→ Instructions to follow
Retype the entries. Match them exactly.

Segment Start: Data for analysis

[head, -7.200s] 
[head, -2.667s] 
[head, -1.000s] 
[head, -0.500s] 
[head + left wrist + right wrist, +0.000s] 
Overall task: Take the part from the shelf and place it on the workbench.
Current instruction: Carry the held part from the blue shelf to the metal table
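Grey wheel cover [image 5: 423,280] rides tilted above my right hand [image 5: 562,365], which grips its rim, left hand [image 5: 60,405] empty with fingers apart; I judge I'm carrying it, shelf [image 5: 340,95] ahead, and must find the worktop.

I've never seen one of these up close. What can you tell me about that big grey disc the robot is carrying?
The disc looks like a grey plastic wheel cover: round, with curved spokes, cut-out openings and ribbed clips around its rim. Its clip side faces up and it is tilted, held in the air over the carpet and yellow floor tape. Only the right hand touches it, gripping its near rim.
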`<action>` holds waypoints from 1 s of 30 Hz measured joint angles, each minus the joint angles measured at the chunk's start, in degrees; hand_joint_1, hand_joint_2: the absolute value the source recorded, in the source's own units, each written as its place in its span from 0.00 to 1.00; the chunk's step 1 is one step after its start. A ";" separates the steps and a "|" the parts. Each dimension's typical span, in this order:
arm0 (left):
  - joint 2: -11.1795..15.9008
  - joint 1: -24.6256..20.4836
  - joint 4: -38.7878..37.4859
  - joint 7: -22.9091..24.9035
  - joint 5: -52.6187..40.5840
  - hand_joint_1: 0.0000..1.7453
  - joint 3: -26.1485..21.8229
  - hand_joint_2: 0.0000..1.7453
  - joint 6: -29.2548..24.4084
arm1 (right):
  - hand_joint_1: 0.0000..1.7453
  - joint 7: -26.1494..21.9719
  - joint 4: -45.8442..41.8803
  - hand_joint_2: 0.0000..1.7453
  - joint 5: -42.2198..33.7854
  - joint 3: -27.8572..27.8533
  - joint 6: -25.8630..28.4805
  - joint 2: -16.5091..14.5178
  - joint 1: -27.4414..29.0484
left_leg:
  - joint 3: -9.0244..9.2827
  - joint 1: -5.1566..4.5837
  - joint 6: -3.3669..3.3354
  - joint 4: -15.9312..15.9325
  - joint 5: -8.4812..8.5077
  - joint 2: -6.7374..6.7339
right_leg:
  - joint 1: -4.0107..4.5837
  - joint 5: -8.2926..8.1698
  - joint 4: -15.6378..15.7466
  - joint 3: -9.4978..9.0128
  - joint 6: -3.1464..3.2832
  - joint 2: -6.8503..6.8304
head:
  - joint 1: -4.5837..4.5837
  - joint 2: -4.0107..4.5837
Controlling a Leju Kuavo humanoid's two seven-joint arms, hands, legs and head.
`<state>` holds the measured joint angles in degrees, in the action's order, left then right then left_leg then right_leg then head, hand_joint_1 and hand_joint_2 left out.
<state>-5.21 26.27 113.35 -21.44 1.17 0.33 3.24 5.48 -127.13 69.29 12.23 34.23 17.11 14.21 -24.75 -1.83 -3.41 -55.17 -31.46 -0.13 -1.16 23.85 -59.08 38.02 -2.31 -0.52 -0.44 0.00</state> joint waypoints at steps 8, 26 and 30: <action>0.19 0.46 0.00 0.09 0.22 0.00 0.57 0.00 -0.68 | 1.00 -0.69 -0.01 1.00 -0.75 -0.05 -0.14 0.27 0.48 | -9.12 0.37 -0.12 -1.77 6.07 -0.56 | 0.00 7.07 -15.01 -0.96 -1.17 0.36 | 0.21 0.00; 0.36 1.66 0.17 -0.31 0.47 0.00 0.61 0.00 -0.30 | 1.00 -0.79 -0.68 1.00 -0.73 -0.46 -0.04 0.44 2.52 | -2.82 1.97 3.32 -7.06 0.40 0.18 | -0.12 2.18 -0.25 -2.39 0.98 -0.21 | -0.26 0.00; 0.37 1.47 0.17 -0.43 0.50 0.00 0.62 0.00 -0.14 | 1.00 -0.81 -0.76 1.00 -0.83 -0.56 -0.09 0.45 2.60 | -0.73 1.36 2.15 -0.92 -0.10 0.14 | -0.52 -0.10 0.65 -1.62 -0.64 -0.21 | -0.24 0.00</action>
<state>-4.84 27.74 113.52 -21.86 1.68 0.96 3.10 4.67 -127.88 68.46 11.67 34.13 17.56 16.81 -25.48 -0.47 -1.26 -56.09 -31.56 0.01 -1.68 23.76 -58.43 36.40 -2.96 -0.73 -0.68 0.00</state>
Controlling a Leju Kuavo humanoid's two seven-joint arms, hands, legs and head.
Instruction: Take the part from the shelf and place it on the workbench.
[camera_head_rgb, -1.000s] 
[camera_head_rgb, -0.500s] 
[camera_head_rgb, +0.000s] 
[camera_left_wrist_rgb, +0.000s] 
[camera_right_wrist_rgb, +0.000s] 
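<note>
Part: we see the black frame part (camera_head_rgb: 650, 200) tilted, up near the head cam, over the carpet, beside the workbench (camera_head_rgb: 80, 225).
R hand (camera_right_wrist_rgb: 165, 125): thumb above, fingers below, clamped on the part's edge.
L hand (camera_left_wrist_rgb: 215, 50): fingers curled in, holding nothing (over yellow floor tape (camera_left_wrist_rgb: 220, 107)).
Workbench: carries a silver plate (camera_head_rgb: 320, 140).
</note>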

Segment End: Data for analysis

→ Solution to this task
[head, -7.200s] 
[head, -2.667s] 
[head, -1.000s] 
[head, -0.500s] 
[head + left wrist + right wrist, +0.000s] 
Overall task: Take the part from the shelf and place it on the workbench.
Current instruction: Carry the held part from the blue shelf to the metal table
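Grey wheel cover [image 5: 423,280] rides tilted above my right hand [image 5: 562,365], which grips its rim, left hand [image 5: 60,405] empty with fingers apart; I judge I'm carrying it, shelf [image 5: 340,95] ahead, and must find the worktop.

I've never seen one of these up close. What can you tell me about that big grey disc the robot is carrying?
The disc looks like a grey plastic wheel cover: round, with curved spokes, cut-out openings and ribbed clips around its rim. Its clip side faces up and it is tilted, held in the air over the carpet and yellow floor tape. Only the right hand touches it, gripping its near rim.
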`<action>` holds waypoints from 1 s of 30 Hz measured joint angles, each minus the joint angles measured at the chunk's start, in degrees; hand_joint_1, hand_joint_2: the absolute value the source recorded, in the source's own units, each written as its place in its span from 0.00 to 1.00; the chunk's step 1 is one step after its start. A ";" separates the steps and a "|" the parts. Each dimension's typical span, in this order:
arm0 (left):
  - joint 2: -11.1795..15.9008
  - joint 1: -24.6256..20.4836
  - joint 4: -38.7878..37.4859
  - joint 7: -22.9091..24.9035
  - joint 5: -52.6187..40.5840
  - hand_joint_1: 0.0000..1.7453
  - joint 3: -26.1485..21.8229
  - hand_joint_2: 0.0000..1.7453
  - joint 6: -29.2548..24.4084
arm1 (right):
  - hand_joint_1: 0.0000..1.7453
  - joint 7: -26.1494..21.9719
  - joint 4: -45.8442..41.8803
  - hand_joint_2: 0.0000..1.7453
  - joint 5: -42.2198..33.7854
  - joint 3: -27.8572..27.8533
  - joint 6: -25.8630..28.4805
  - joint 2: -16.5091..14.5178
  - joint 1: -27.4414..29.0484
left_leg:
  - joint 3: -9.0244..9.2827
  - joint 1: -5.1566..4.5837
  - joint 6: -3.3669..3.3354
  - joint 4: -15.9312..15.9325
  - joint 5: -8.4812..8.5077
  - joint 2: -6.7374..6.7339
right_leg:
  - joint 1: -4.0107..4.5837
  - joint 5: -8.2926..8.1698
  - joint 4: -15.6378..15.7466
  - joint 3: -9.4978..9.0128
  - joint 6: -3.1464..3.2832
  - joint 2: -6.8503..6.8304
head:
  - joint 1: -4.5837..4.5837
  - joint 2: -4.0107..4.5837
Controlling a Leju Kuavo humanoid's two seven-joint arms, hands, legs and head.
`<state>` holds the measured joint angles in degrees, in the action's order, left then right then left_leg then right_leg then head, hand_joint_1 and hand_joint_2 left out.
<state>-5.21 26.27 113.35 -21.44 1.17 0.33 3.24 5.48 -127.13 69.29 12.23 34.23 17.11 14.21 -24.75 -1.83 -3.41 -55.17 -31.46 -0.13 -1.16 23.85 -59.08 38.02 -2.31 -0.52 -0.44 0.00</state> joint waypoints at steps 8, 26 and 30: <action>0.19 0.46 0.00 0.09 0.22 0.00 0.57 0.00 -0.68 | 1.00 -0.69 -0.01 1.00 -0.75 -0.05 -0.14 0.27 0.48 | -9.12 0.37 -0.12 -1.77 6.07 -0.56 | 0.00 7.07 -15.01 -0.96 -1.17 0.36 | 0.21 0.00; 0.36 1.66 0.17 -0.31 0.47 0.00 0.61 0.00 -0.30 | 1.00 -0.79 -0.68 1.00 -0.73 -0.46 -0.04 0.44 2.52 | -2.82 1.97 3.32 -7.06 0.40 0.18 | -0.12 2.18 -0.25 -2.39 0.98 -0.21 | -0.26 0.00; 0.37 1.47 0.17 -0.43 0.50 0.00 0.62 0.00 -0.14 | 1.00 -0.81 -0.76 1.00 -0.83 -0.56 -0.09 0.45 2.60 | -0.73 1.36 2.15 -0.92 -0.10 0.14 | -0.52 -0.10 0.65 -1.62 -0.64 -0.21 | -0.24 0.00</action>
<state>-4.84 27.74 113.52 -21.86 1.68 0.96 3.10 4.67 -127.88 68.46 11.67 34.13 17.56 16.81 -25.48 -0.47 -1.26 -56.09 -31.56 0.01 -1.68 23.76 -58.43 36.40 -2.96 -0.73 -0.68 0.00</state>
Controlling a Leju Kuavo humanoid's two seven-joint arms, hands, legs and head.
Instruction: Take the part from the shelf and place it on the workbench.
[camera_head_rgb, -1.000s] 
[camera_head_rgb, -0.500s] 
[camera_head_rgb, +0.000s] 
[camera_left_wrist_rgb, +0.000s] 
[camera_right_wrist_rgb, +0.000s] 
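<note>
Part: we see the black frame part (camera_head_rgb: 650, 200) tilted, up near the head cam, over the carpet, beside the workbench (camera_head_rgb: 80, 225).
R hand (camera_right_wrist_rgb: 165, 125): thumb above, fingers below, clamped on the part's edge.
L hand (camera_left_wrist_rgb: 215, 50): fingers curled in, holding nothing (over yellow floor tape (camera_left_wrist_rgb: 220, 107)).
Workbench: carries a silver plate (camera_head_rgb: 320, 140).
</note>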

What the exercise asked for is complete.